In April, Halderman staged a demonstration on how to hack AccuVote TS and


TSX touch-screen voting machines. The breached machines were in use in
2016 in about half of the states, including Wisconsin. As of Jan. 1 of this year,
municipalities in the following Wisconsin counties were using AccuVote TSX
machines for voters with disabilities: Calumet, Manitowoc, Walworth and
Waushara counties.

In the demonstration, University of Michigan students were asked to pick the


better school in a race with two candidates — Michigan itself and Ohio State
University. From his office computer, Halderman remotely altered the tally,
making Ohio State the winner in a race where the majority of voters picked
Michigan.

During the DEFCON event, more than 25 voting machines and electronic poll
books were breached. Some of them had default usernames and passwords,
such as “admin” and “abcde,” while others had parts manufactured in China,
which could be designed to be vulnerable to manipulation, according to the
DEFCON report.

While the voting systems hacked at DEFCON and by Halderman were touch
screens, experts question whether optical scanners, in wide use in Wisconsin,
also are hackable.

A recent New York Times Magazine report cited a machine in Pennsylvania’s


Venango County that was miscounting votes due to a calibration error. It
contained software that allowed a county contractor to work on the machine
remotely — but also made it vulnerable to hacking.

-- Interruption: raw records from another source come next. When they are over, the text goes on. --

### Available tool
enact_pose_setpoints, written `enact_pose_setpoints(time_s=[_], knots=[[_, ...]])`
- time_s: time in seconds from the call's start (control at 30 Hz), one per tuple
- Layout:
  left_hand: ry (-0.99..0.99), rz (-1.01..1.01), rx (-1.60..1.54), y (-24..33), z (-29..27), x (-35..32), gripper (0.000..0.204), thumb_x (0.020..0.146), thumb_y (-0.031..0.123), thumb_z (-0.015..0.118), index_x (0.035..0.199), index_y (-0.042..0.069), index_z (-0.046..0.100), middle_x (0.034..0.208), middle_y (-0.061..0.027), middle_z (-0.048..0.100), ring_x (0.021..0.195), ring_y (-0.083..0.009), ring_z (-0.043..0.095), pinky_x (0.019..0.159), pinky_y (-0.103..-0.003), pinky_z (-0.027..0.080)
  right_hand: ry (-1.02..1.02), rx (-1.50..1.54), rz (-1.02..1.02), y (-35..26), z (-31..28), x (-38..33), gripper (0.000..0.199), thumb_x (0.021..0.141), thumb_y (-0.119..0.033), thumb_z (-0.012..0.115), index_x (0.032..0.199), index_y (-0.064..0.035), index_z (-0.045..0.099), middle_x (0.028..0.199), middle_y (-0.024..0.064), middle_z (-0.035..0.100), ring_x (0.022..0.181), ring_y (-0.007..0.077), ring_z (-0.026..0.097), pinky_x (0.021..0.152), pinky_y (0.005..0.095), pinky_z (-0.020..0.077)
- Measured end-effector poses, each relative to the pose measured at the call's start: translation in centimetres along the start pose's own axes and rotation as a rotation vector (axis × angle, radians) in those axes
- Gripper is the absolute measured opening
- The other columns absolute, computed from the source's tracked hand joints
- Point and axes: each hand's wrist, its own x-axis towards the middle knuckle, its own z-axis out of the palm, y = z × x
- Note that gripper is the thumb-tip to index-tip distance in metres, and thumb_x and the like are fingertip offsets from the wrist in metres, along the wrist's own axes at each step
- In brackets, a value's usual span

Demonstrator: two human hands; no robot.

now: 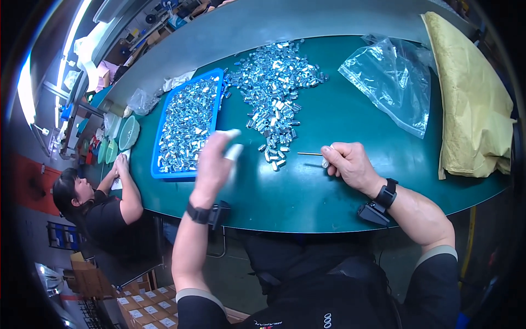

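My left hand (212, 167) hovers over the table beside the right edge of a blue tray (220, 109), slightly blurred. White covers show on its thumb and fingertip, which are apart with nothing visible between them. Small shiny silver metal pieces (186, 123) fill the tray. A loose pile of the same pieces (276, 77) spreads over the green table and narrows toward me. Right of the pile's near end, my right hand (353, 167) pinches a thin brass-coloured rod (309, 153), its free end pointing left toward the pieces. Something white shows at these fingertips.
A clear plastic bag (392, 82) lies at the back right, next to a large yellow padded envelope (471, 104). A raised grey panel (263, 22) bounds the table's far side. At the left, another person (104, 197) sits near a pale green basket (129, 133).
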Motion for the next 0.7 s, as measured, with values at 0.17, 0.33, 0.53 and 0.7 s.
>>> enact_pose_setpoints(time_s=[0.17, 0.33, 0.53, 0.7], knots=[[-0.168, 0.103, 0.083, 2.0, 3.2, 0.1, 0.035, 0.088, 0.003, 0.076, 0.122, 0.008, 0.072, 0.094, -0.0108, 0.062, 0.085, -0.0251, 0.063, 0.076, -0.035, 0.053, 0.000, 0.004, 0.015, -0.1, -0.1, -0.1, 0.045, 0.107, -0.037, 0.063, 0.077, -0.0029, 0.068, 0.061, 0.0015, 0.065, 0.052, 0.0070, 0.056, 0.048, 0.0269, 0.0427], [-0.225, -0.052, 0.006, 3.4, 2.8, -0.3, 0.025, 0.091, 0.002, 0.074, 0.116, 0.005, 0.073, 0.097, -0.0072, 0.066, 0.083, -0.0190, 0.065, 0.074, -0.030, 0.053, -0.056, -0.009, 0.020, -0.9, -0.3, -0.1, 0.040, 0.105, -0.033, 0.065, 0.080, -0.0024, 0.070, 0.064, 0.0018, 0.067, 0.053, 0.0076, 0.057, 0.049, 0.0269, 0.0439], [-0.101, -0.541, -1.119, 8.3, 5.1, -2.6, 0.017, 0.096, 0.000, 0.070, 0.112, 0.004, 0.068, 0.105, -0.0063, 0.071, 0.092, -0.0142, 0.070, 0.079, -0.026, 0.056, -0.100, 0.005, -0.050, -0.2, -0.3, -0.2, 0.032, 0.103, -0.029, 0.067, 0.085, -0.0023, 0.072, 0.069, 0.0019, 0.068, 0.058, 0.0080, 0.058, 0.053, 0.0271, 0.0450], [-0.068, -0.559, -1.256, 9.4, 6.3, -3.6, 0.023, 0.098, 0.000, 0.069, 0.119, 0.004, 0.063, 0.103, -0.0076, 0.072, 0.090, -0.0137, 0.071, 0.079, -0.024, 0.057, -0.095, 0.001, -0.027, -0.6, -0.3, -0.2, 0.029, 0.102, -0.026, 0.068, 0.087, -0.0021, 0.073, 0.070, 0.0025, 0.069, 0.061, 0.0085, 0.059, 0.055, 0.0275, 0.0454]])
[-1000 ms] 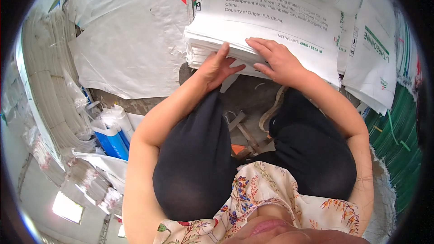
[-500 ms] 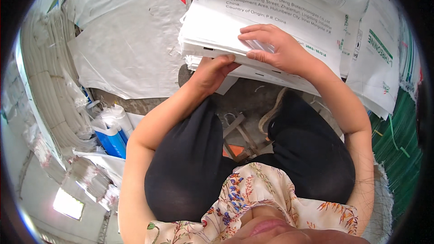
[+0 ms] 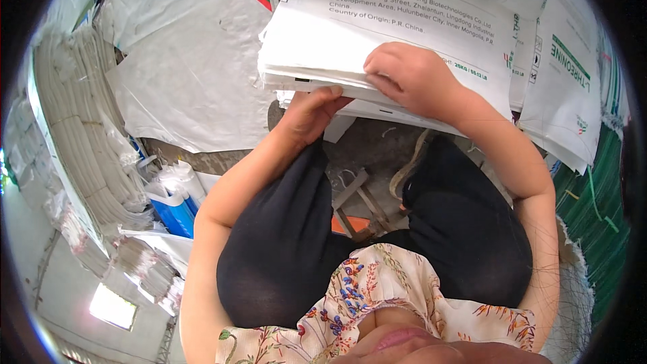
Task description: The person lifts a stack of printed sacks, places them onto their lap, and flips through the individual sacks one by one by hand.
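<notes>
A thick stack of flat white printed sacks (image 3: 317, 44) lies in front of me, its near edge facing my body. My left hand (image 3: 311, 113) grips that near edge from below, thumb on top, fingers hidden underneath. To its right, my right hand (image 3: 421, 82) is closed at the same edge, fingers curled down over the sacks. Its fingertips are partly hidden, so how many layers they pinch cannot be told. More sacks (image 3: 397, 116) show beneath the gripped stack.
White sheeting (image 3: 189, 81) spreads over the floor at left, beside tall bundles of folded sacks (image 3: 74, 128). A blue and white container (image 3: 174, 212) stands near my left knee. More printed sacks (image 3: 563, 94) and green woven material (image 3: 593, 209) lie at right. A frame (image 3: 360, 202) sits between my legs.
My right hand's fingers, spread apart above the edge before, have curled down and closed on the sacks. My left hand keeps its grip, and the stack sits slightly further left in the picture.
</notes>
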`<state>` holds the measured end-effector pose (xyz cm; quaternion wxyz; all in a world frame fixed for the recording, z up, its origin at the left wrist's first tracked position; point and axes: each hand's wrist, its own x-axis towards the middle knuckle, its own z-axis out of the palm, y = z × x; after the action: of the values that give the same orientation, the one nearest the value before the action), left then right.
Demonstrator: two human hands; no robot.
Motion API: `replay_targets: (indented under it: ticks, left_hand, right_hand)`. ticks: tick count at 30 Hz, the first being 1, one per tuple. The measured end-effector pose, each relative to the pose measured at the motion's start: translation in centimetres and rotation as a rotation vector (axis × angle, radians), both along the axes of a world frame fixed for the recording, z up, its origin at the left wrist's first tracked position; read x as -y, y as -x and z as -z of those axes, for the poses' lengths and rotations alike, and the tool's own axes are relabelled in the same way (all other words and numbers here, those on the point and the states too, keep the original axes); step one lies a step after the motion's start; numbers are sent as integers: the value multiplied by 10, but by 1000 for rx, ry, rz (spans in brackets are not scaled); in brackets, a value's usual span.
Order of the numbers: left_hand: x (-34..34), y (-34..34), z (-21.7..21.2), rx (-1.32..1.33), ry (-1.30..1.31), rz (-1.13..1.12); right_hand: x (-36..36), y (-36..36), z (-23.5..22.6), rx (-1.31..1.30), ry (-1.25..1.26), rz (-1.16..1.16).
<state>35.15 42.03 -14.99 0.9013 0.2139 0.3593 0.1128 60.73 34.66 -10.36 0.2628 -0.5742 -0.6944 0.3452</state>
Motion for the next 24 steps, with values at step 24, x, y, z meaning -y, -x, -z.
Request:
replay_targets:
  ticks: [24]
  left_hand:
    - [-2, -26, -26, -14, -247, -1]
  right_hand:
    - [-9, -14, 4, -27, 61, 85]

Some Wisconsin counties outsource pre-election programming to private


companies. The Elections Commission “does not currently track which, or
how many, counties, program their equipment in-house or by using a
vendor,” Wolfe said.

According to a leaked National Security Agency report published by The


Intercept, an unnamed U.S. voting software supplier was the target of a
cyberattack. It was allegedly conducted by the same Russian intelligence
agency whose 12 officers were recently indicted as part of Special Counsel
Robert Mueller’s investigation. The attackers “sent spear-phishing emails to
more than 100 local election officials just days before last November’s
presidential election,” The Intercept reported.

This March, Congress passed a bipartisan measure allocating $380 million to


boost election systems security in all 50 states. Wisconsin received $7 million.

Wisconsin’s grant will pay for six full-time election and cybersecurity
positions at the Wisconsin Elections Commission, to strengthen WisVote, the
statewide voter registration system, and for election security trainings for
local officials.

The next statewide election in Wisconsin is the Aug. 14 primary. Wolfe said
all of the resources, including the six security-related positions, will be in
place by the Nov. 6 general election.

McKim said questions over Wisconsin’s election security could be “easily


fixed.”
“All they have to do is unseal those bags and count votes in public and prove
that the voting machines are working right — but they don’t.”